Migrant Caravan Cost $6.3 Million in One Day, Won’t Get City Funds Anymore: Tijuana Mayor

Zachary Stieber
12/1/2018
Updated:
12/1/2018

The thousands of migrants living in Tijuana have cost the city millions of dollars and won’t get any more funds from the government, the mayor said.

“I’m not going to break public services to solve this problem,” Mayor Juan Manuel Gastélum told Fox News on Nov. 30.
The declaration came as Gastélum repeatedly issued warnings in recent days that the city was suffering from the financial burden of supporting the migrants, who have clashed with locals and overwhelmed the city, crowding sidewalks, leaving litter, and struggling to subsist as they plan their next move.
The migrants violently rushed the United States border on Nov. 25, triggering a crackdown by American and Mexican officials that included around 100 migrants being deported and an hourslong shutdown of the busiest port of entry in the Western Hemisphere.

“In those six hours that the border was closed, we lost approximately 129 million pesos ($6.3 million),” Gastélum said. “That’s not fair. How do you think people from Tijuana feel towards those people who are making problems?”

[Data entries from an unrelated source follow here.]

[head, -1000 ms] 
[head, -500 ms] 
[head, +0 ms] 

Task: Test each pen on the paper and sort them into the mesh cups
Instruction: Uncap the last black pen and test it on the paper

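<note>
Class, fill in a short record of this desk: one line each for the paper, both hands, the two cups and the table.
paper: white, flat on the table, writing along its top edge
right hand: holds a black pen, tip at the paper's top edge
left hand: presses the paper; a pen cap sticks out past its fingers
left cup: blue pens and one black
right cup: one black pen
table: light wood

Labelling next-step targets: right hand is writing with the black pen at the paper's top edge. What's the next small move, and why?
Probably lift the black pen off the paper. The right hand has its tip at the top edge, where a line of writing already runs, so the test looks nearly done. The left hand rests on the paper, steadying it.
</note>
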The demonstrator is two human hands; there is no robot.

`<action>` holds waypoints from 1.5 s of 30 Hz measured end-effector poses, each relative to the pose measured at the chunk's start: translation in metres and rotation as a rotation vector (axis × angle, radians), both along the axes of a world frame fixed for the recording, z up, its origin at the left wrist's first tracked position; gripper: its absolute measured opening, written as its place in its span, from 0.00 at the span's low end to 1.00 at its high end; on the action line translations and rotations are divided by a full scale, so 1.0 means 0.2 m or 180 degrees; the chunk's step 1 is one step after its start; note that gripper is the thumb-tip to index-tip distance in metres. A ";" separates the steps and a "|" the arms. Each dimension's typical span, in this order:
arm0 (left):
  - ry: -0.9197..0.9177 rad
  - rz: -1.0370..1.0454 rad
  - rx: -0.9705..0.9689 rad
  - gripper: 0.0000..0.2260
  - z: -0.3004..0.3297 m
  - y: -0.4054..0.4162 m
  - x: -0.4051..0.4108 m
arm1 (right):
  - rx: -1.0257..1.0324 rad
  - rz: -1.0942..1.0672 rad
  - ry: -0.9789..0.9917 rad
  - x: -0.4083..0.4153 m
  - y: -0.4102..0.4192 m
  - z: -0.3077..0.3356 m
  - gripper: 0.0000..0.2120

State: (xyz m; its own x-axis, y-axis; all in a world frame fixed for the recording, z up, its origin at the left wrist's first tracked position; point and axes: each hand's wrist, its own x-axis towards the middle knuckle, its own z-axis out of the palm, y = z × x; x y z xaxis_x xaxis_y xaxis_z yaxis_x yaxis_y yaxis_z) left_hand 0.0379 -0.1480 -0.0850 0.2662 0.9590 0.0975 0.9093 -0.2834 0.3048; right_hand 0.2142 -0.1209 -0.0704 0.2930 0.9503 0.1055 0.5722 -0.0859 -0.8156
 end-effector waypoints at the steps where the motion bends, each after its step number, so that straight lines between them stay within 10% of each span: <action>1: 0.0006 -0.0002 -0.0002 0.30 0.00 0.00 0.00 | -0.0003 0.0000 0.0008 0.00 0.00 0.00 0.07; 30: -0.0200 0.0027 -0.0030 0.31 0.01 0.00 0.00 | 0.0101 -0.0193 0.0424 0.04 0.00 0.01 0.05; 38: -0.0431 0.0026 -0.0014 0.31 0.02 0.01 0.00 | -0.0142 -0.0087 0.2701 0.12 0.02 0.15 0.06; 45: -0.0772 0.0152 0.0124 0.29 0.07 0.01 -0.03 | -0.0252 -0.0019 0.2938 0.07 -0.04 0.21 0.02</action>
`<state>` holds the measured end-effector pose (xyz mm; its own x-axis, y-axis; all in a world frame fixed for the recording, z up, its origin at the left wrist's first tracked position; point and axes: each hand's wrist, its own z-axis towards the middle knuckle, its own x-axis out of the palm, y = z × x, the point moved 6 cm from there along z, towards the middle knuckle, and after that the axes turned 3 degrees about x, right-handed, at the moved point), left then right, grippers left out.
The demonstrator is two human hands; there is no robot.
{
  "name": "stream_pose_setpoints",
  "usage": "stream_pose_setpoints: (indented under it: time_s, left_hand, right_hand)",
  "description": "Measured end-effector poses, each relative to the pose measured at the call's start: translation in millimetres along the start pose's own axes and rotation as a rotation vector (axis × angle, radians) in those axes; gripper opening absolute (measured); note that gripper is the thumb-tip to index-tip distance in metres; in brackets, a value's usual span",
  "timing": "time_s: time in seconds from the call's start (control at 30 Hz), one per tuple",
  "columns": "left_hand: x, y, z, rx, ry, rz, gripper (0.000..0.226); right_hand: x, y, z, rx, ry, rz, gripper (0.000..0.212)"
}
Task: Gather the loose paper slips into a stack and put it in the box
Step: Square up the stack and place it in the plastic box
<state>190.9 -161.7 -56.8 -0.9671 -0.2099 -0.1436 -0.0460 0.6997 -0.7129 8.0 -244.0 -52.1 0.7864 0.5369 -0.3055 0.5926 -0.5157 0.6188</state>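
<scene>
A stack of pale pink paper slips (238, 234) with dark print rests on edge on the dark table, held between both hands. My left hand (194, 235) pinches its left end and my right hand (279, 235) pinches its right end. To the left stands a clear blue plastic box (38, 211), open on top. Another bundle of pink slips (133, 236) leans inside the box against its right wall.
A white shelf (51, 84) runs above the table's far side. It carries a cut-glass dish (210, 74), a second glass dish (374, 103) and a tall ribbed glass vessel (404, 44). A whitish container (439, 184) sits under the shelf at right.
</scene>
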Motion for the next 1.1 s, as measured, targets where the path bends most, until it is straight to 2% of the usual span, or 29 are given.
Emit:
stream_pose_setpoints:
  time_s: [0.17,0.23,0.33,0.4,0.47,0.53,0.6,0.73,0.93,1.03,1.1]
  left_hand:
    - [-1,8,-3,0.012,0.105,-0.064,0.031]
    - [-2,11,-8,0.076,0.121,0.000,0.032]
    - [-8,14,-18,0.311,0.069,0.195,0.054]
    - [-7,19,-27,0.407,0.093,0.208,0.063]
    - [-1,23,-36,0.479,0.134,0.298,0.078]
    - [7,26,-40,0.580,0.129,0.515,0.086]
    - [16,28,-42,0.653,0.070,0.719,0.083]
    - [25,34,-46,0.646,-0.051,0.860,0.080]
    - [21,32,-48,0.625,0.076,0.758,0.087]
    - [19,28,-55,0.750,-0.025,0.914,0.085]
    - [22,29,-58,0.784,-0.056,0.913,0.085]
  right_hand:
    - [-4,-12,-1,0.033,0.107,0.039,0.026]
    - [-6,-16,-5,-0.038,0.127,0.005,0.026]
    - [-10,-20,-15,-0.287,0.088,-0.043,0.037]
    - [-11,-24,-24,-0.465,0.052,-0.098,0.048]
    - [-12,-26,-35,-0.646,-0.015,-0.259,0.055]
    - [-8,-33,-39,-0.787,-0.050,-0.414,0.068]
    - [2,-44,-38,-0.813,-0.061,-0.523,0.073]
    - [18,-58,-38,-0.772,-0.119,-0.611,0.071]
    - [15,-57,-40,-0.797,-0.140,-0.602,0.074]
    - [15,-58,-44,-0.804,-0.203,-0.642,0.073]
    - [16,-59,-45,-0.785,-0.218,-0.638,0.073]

The San Ysidro vehicle lanes sit empty as U.S. Customs and Border Protection closes the border for around six hours after migrants rushed at the border in Tijuana, Mexico, on Nov. 25, 2018. (Charlotte Cuthbertson/The Epoch Times)
The San Ysidro vehicle lanes sit empty as U.S. Customs and Border Protection closes the border for around six hours after migrants rushed at the border in Tijuana, Mexico, on Nov. 25, 2018. (Charlotte Cuthbertson/The Epoch Times)
Some 13.7 million personal vehicles crossed through the San Ysidro Port of Entry in 2017, according to the Department of Transportation.

Tijuana officials said previously that the migrants were costing the city $30,000 a day.

Nationwide, more than 70 percent of Mexicans have a negative view about the migrants and 55 percent supported tougher measures on future caravans, according to a poll released last week by El Universal. In addition, 52 percent of respondents said the migrants should be blocked from entering Mexico without legal documents.

The migrant caravans all forced their way from Guatemala into Mexico, leaving police officers on both sides of the border injured. The projectiles they hurled at the U.S.-Mexico border on Sunday also struck multiple U.S. Customs and Border Protection agents and their vehicles.

Anti-immigrant protesters take part in a demonstration in Tijuana, Mexico on Nov. 18, 2018. (John Moore/Getty Images)
Anti-immigrant protesters take part in a demonstration in Tijuana, Mexico on Nov. 18, 2018. (John Moore/Getty Images)

Organizers Should be Charged

Tijuana’s mayor blamed the organizers of the caravans and said they should face criminal charges.

“Those are the real criminals because they’re dealing with the lives of people,” he said.

President-elect Andres Manuel Lopez Obrador must deal with the problem immediately after taking office on Saturday as Mexico’s new president, the mayor added.

“Bad people, not the good people, some of them, not all of them, came in ... walking disorderly, trying to cross the border without [the United States’] permission. I mean, that’s a criminal way of doing things,” Mayor Gastélum told NBC 7.
Gastélum said that leaders among the caravan were distributing flyers to try to organize another border rush on Dec. 1. A Department of Homeland Security source said that United States officials are aware of the planned rush. On Nov. 24, migrants spoke of a force of 20,000 migrants rushing the border and trying to overwhelm American law enforcement officers.
A group of Central American migrants climb the border fence between Mexico and the United States as others try to bring it down, near El Chaparral border crossing, in Tijuana, Baja California State, Mexico, on Nov. 25, 2018. (Pedro Pardo/AFP/Getty Images)
A group of Central American migrants climb the border fence between Mexico and the United States as others try to bring it down, near El Chaparral border crossing, in Tijuana, Baja California State, Mexico, on Nov. 25, 2018. (Pedro Pardo/AFP/Getty Images)
Pueblo Sin Fronteras (People Without Borders), an open-borders group, is among the groups present in Tijuana, although leaders have claimed they didn’t have a role in organizing the caravans. A month ago, Vice President Mike Pence said intelligence from foreign partners pointed to leftist groups behind the caravans.
Col. Fred Peterson, former chief public affairs officer of Joint Task Force North, the Defense Department’s counter-drug and anti-terrorist operation, told The Epoch Times that the organizers are trying to weaken the Trump administration and the United States.

“This is a very well-funded operation,” he said. “It’s not spontaneous at all.” The migrants themselves are being exploited for political purposes, he said. “They’re just props in a political, staged play.”